Work task:
Set down exactly the lines in the records below that run from the line with "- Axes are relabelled" to the line with "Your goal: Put", inclusive, and nothing more.

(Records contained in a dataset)
----

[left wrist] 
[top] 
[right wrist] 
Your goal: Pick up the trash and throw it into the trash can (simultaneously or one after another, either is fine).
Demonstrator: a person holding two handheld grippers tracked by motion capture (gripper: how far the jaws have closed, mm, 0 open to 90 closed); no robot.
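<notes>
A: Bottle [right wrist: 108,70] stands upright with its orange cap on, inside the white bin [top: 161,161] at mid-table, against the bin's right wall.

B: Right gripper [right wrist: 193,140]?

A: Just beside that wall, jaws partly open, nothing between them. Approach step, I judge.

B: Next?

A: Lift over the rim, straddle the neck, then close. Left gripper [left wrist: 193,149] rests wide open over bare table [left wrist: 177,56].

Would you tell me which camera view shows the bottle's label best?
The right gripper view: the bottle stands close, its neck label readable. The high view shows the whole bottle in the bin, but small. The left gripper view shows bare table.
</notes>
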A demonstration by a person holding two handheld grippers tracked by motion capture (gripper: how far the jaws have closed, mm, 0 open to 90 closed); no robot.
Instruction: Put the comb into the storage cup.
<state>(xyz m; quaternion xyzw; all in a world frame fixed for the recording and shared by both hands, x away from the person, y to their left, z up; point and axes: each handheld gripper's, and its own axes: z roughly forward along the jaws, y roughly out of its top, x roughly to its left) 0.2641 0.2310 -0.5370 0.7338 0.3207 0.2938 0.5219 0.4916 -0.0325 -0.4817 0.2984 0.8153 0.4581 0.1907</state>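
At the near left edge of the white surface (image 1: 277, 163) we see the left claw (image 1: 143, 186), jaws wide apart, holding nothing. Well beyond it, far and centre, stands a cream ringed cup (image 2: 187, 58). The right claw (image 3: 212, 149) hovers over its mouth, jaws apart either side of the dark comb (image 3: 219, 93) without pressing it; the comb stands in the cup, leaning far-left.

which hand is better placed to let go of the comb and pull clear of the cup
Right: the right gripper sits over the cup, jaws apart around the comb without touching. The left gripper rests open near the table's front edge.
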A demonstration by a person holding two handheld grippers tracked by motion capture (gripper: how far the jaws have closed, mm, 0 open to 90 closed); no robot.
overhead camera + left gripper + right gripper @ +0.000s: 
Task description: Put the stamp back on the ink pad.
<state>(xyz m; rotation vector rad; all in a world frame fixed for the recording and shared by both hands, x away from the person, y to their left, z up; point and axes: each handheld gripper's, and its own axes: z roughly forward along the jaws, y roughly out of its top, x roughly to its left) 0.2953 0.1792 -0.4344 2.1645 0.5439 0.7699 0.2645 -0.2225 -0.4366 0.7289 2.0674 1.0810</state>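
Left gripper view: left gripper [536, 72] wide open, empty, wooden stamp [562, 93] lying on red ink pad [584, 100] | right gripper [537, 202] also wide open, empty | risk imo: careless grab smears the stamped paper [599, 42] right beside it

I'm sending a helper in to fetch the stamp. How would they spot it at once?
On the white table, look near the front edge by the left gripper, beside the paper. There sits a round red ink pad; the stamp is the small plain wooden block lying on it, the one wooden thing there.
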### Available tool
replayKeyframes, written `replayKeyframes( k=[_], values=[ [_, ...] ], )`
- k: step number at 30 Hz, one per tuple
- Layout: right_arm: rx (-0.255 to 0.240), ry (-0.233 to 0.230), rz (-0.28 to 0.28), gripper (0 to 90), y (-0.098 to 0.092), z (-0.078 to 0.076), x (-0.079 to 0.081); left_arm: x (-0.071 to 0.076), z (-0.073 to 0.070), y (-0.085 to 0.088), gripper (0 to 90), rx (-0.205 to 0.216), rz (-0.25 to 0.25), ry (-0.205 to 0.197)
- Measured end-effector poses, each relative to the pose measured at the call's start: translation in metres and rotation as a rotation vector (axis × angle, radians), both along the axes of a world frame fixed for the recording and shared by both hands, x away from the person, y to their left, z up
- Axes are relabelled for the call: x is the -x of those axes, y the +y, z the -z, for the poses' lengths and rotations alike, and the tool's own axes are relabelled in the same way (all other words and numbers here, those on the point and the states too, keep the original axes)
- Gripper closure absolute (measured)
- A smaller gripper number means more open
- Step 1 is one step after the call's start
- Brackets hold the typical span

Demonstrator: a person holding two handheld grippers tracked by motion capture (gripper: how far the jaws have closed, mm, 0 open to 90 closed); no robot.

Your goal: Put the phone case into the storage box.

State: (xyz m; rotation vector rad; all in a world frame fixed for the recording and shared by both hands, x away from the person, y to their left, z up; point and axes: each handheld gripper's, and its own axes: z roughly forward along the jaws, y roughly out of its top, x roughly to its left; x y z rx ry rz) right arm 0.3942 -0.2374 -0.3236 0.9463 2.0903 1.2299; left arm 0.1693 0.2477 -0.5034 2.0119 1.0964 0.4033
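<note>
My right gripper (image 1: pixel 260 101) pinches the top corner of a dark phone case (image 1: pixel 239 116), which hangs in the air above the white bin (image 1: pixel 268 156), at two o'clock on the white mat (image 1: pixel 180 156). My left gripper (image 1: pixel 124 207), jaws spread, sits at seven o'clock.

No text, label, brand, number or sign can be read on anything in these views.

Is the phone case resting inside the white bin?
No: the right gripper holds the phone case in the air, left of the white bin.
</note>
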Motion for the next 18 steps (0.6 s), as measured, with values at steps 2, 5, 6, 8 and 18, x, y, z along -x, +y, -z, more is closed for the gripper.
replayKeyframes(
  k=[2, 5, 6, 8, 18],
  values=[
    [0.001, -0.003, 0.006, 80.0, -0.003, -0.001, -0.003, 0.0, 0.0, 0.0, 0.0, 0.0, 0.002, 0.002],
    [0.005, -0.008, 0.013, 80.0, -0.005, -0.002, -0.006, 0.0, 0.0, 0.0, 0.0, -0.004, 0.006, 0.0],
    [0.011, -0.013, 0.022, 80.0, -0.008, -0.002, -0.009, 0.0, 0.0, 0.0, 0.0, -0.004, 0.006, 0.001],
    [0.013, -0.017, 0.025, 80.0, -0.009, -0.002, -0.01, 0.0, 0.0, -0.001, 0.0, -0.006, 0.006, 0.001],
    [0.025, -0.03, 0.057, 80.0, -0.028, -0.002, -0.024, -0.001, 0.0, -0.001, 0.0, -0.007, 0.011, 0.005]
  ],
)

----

Your solution:
- Axes are relabelled for the call: x is the -x of those axes, y the +y, z the -z, for the poses' lengths and rotations alike, and the tool's own axes are relabelled in the same way (all other words and numbers here, those on the point and the states too, keep the original axes)
- Gripper closure absolute (measured)
- A smaller gripper number means more open
- Step 1 is one step after the call's start
- Brackets hold the typical span

Demonstrator: a person holding two handheld grippers tracked by motion capture (gripper: how far the jaws have closed, mm, 0 open to 90 closed); no robot.

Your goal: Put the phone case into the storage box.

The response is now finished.